=== SUPPLIED INFORMATION ===
※

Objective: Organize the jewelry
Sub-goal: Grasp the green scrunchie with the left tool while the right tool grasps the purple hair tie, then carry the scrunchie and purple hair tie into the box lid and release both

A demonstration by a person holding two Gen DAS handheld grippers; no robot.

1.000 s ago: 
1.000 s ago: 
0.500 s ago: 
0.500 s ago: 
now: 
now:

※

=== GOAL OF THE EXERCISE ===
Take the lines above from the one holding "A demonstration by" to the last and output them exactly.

=== SOLUTION FOR THIS EXERCISE ===
A demonstration by a person holding two Gen DAS handheld grippers; no robot.

1.000 s ago: 
1.000 s ago: 
0.500 s ago: 
0.500 s ago: 
now: 
now:

That wraps up the exercise.